## Your goal
From the first line to the last, restate the material word for word, omitting pictures.

## Source material
————

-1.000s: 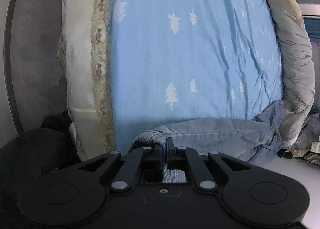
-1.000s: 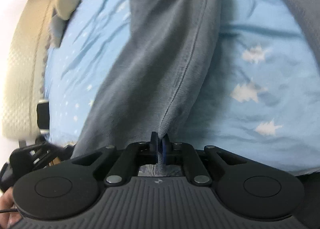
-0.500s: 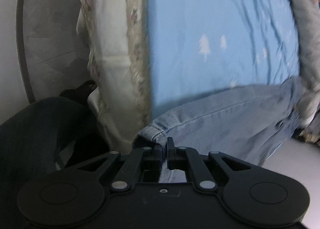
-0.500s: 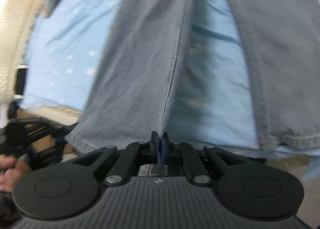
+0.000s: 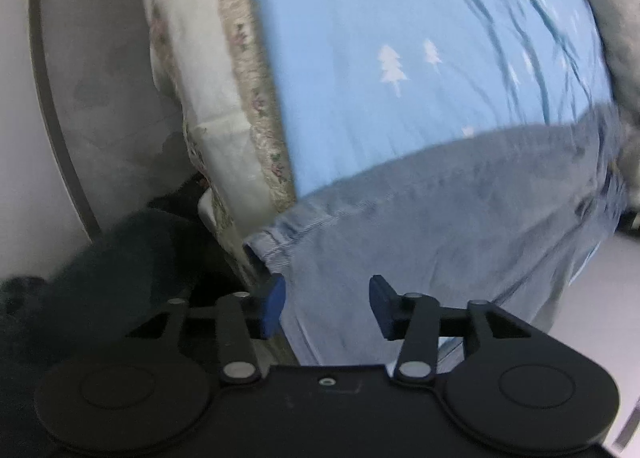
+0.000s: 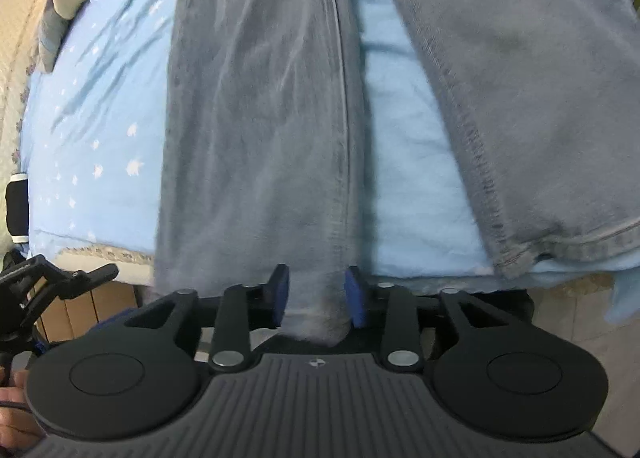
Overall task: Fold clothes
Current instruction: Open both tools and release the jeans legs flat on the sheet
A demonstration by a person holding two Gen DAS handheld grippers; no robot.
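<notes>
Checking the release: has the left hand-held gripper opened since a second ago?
Yes. The left hand-held gripper now stands open; its fingers had pinched the grey-blue denim jeans, whose hem now hangs free over the light blue tree-print bedsheet's edge.

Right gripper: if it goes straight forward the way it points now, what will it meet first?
Most likely the jeans leg. The right gripper is open, and the denim already lies between its fingers, over the blue sheet; contact is unclear.

Jeans (image 6: 256,117) on bed (image 6: 100,105) — legs apart.

left claw (image 5: 327,300) spread, right claw (image 6: 317,296) spread
</notes>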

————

## Task output
-1.000s: 
-1.000s: 
-0.500s: 
-0.500s: 
+0.000s: 
+0.000s: 
Overall task: Fold clothes
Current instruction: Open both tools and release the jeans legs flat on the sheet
A demonstration by a person holding two Gen DAS handheld grippers; no robot.
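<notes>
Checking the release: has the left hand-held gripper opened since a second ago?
Yes. The left hand-held gripper now stands open; its fingers had pinched the grey-blue denim jeans, whose hem now hangs free over the light blue tree-print bedsheet's edge.

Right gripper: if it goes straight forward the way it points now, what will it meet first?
Most likely the jeans leg. The right gripper is open, and the denim already lies between its fingers, over the blue sheet; contact is unclear.

Jeans (image 6: 256,117) on bed (image 6: 100,105) — legs apart.

left claw (image 5: 327,300) spread, right claw (image 6: 317,296) spread
</notes>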

A complete answer has now been given to the exercise.